Ira Einhorn, a celebrity of the sixties lefthippie type, killed his girlfriend in Philadelphia in the 1970s. After Einhorn skipped bail and hid overseas for decades, a dogged investigator found Einhorn in France. A lengthy court battle ensued over extradition and the illegitimacy of an inabsentia trial. Einhorn returned to the United States in 2002, some 23 years after his crime. He's in jail now after a repeated prosecution, but he remains a touchstone for reminiscing radicals. Like Einhorn, Saddam faces trial for a crime committed 23 years ago. Although Hussein's crime exceeds Einhorn's by several factors of ten, time has rounded the moral outrages many people espouse to mere cluck-clucking or rationalization that at least Hussein made the trains run over dissidents on time.
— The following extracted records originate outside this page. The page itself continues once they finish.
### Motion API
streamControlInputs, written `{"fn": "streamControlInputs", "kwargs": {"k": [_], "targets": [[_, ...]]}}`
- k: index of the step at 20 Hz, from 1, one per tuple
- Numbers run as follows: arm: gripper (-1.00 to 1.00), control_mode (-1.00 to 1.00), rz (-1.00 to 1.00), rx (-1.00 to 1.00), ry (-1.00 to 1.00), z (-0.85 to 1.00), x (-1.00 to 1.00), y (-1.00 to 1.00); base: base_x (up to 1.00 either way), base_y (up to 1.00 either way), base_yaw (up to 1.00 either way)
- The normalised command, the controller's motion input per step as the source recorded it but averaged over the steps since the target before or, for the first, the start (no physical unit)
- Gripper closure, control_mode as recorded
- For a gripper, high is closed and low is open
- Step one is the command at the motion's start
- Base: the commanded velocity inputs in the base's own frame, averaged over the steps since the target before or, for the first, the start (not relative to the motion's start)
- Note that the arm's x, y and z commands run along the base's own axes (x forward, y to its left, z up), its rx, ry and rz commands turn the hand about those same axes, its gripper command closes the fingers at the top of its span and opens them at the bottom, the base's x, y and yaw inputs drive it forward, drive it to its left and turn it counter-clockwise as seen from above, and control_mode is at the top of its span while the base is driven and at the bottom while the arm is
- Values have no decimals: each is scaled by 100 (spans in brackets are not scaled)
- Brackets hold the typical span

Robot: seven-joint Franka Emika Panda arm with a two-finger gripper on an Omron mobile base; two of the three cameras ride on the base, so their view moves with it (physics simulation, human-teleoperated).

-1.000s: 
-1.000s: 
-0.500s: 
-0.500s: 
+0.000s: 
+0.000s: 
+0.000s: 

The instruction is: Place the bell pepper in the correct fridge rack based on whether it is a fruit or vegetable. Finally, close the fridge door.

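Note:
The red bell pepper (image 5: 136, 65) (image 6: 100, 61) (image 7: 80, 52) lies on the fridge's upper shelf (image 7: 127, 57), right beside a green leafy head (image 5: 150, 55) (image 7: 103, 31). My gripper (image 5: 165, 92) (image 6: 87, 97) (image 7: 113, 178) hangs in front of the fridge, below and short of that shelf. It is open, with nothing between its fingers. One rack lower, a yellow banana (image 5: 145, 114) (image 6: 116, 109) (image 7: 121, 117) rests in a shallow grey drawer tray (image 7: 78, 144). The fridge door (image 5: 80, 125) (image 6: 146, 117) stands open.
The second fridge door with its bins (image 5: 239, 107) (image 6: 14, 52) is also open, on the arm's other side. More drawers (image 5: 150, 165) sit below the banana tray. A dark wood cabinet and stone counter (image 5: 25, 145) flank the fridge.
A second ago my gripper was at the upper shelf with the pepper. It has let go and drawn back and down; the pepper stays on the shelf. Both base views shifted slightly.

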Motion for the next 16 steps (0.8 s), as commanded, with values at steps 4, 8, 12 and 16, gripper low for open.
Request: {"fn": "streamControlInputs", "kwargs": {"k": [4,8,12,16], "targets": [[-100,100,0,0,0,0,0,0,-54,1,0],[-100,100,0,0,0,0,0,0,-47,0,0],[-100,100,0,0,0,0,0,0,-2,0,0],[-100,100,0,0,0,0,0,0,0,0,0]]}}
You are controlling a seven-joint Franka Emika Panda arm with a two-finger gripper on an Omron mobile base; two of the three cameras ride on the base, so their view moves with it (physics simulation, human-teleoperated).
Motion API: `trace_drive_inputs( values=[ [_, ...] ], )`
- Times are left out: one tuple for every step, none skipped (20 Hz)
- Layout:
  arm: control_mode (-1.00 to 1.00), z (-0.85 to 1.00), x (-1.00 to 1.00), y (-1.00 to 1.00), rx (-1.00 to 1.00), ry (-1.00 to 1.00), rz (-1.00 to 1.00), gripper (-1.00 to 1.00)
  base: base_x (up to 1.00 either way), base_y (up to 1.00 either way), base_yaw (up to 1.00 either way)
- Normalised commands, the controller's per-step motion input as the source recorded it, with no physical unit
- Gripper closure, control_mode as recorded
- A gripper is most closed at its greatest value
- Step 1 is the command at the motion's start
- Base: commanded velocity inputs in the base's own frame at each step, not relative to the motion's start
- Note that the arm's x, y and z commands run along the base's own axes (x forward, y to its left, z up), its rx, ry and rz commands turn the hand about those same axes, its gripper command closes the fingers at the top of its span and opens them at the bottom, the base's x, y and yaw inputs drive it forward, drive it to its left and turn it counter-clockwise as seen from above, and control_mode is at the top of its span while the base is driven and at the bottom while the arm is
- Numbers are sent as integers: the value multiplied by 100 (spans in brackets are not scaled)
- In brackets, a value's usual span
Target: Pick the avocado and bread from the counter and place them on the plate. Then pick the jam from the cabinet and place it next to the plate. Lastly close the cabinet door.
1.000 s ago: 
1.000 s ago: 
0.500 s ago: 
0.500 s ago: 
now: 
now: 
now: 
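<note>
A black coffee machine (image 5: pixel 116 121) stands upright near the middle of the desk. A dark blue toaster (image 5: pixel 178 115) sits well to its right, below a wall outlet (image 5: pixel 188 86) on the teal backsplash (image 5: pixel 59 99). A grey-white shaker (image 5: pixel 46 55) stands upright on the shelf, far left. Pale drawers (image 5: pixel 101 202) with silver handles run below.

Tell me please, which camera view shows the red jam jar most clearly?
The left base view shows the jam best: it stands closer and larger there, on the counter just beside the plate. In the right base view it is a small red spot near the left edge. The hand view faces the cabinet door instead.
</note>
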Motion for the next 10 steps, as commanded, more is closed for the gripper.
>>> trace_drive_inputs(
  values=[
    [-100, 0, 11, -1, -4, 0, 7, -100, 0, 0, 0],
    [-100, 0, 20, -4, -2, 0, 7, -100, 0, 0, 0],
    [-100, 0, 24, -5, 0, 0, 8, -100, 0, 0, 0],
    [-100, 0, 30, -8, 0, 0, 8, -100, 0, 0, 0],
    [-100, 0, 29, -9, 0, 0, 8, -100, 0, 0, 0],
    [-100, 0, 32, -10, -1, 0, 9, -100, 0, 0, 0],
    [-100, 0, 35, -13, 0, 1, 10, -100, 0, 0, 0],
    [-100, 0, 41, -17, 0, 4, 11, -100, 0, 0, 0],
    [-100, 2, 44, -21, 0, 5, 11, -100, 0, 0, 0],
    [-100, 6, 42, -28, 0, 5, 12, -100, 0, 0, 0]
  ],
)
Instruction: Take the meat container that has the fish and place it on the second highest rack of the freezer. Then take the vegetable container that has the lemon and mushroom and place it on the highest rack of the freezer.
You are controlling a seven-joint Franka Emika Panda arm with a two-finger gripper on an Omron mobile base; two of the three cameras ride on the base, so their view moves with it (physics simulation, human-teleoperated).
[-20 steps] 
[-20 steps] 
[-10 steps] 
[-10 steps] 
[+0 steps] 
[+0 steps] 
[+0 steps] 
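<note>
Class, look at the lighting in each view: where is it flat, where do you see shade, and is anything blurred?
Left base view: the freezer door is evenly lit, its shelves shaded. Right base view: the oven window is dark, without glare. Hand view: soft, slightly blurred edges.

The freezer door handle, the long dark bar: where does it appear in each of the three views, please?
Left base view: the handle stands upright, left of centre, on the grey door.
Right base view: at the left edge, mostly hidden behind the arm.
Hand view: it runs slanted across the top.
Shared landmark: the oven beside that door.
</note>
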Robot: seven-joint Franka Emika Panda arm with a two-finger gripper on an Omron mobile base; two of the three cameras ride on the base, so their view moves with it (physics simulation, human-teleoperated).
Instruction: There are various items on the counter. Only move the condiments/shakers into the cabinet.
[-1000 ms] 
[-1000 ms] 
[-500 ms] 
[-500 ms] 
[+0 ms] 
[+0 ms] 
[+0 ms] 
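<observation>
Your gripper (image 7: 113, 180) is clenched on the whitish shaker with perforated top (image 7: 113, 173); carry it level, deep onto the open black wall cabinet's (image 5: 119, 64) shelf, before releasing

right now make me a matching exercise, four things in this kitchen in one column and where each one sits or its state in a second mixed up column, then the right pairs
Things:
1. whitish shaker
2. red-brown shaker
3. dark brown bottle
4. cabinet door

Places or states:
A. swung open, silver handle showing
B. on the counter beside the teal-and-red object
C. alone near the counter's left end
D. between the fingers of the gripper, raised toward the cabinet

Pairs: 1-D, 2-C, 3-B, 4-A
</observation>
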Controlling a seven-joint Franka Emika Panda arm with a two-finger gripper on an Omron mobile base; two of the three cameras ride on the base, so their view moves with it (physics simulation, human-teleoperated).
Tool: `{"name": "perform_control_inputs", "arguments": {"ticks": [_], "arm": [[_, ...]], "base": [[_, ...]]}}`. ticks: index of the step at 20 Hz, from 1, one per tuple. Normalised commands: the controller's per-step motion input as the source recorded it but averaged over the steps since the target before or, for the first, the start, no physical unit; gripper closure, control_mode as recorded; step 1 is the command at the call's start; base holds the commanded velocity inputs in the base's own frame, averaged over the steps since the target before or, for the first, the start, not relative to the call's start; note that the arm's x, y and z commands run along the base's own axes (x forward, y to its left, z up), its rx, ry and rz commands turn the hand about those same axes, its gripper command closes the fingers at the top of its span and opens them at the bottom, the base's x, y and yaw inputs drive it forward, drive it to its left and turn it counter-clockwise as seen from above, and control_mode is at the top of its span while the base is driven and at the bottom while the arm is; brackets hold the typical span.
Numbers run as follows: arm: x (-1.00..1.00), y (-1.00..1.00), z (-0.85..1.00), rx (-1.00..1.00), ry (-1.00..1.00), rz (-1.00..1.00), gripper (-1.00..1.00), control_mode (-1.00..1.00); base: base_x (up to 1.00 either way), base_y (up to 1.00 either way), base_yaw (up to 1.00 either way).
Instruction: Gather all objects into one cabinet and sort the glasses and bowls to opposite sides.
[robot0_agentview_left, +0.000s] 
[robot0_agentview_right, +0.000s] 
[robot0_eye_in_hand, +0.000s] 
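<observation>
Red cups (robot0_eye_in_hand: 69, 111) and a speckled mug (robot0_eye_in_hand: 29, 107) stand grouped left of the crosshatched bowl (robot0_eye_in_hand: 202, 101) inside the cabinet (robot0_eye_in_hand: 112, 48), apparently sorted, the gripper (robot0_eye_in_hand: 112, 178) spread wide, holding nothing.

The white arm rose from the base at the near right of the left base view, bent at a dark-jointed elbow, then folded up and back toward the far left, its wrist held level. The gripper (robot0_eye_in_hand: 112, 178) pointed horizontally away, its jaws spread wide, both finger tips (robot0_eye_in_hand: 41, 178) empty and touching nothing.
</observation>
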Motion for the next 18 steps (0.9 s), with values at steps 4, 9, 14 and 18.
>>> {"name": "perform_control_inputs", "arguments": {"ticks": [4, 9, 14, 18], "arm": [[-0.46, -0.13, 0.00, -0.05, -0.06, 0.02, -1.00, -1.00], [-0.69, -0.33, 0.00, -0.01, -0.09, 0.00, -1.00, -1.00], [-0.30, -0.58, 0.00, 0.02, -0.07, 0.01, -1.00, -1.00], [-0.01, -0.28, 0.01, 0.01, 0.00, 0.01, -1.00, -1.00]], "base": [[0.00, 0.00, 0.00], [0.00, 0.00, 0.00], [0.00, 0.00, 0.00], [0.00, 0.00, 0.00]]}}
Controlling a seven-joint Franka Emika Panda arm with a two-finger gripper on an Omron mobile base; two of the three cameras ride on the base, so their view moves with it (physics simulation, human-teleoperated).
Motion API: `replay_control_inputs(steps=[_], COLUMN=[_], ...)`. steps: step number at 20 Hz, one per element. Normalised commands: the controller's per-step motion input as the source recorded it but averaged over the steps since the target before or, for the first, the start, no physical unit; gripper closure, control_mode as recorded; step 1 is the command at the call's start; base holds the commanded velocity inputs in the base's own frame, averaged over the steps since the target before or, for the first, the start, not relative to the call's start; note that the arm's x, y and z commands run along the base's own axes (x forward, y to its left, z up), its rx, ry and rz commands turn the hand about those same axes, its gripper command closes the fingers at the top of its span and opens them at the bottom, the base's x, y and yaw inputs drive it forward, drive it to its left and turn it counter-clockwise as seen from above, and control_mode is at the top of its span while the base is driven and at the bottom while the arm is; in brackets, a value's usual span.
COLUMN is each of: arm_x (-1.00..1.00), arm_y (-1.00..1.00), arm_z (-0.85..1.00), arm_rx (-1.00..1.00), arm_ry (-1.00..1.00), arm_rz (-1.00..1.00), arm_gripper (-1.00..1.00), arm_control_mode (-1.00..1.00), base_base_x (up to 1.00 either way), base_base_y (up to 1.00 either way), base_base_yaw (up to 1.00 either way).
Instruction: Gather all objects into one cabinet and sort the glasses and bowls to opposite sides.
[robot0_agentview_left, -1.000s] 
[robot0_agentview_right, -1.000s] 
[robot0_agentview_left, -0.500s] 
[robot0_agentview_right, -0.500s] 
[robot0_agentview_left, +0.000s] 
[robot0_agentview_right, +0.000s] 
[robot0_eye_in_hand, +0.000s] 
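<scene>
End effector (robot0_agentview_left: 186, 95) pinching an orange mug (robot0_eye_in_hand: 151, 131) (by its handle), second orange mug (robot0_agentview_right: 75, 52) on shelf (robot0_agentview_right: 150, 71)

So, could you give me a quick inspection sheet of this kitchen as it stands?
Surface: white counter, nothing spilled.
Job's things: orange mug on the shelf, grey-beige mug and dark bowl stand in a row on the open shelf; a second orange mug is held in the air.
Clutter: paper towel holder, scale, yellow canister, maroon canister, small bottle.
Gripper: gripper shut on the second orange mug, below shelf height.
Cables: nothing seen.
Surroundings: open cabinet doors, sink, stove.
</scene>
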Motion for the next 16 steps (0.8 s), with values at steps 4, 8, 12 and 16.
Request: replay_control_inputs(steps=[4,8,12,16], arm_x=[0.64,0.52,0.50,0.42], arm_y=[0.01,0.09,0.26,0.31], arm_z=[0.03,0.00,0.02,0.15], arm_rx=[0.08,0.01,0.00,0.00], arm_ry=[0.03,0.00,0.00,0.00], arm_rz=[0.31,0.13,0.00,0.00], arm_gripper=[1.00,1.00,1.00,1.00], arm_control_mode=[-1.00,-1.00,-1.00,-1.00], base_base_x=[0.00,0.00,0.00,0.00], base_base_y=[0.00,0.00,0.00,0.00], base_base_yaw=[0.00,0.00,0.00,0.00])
Saddam Hussein's trial more closely resembles the trial of Slobodan Miloševic, originally indicted for war crimes in 1997. The former Yugoslavian leader stands accused of crimes committed in the mid 1990s. As his genocides fade from popular memory, the drive for justice fades as new threats and opponents emerge. Saddam Hussein, too, has been out of power for years now, and a trial could take years more. As the years and decades pass, will the outrage and moral anger flag? Will the pursuit of justice mellow, as all but the direct victims of the crimes forget?

We can draw simple parallels between the latest trial of the century and those trials of the century which preceded it (I mean, of course, the aforementioned Einhorn and Miloševic trials, not those of Leopold and Loeb, Sacco and Vanzetti, or Bruno Hauptmann, already lost to the eldritch antiquity of the early 1900s). However, Einhorn produced an eventual guilty verdict and retribution. The Milosevic trial might yet provide a guilty verdict and justice. I fear an outcome like the biggest trial of the century of the last portion of the last century.

What if Saddam Hussein comes to trial and is found Not Guilty? What if, instead of the Nuremberg Trials, we get the Nordberg Trial? I've not seen any speculation to that end, and some might claim the possibility is inconceivable. I can but proffer two letters: O.J.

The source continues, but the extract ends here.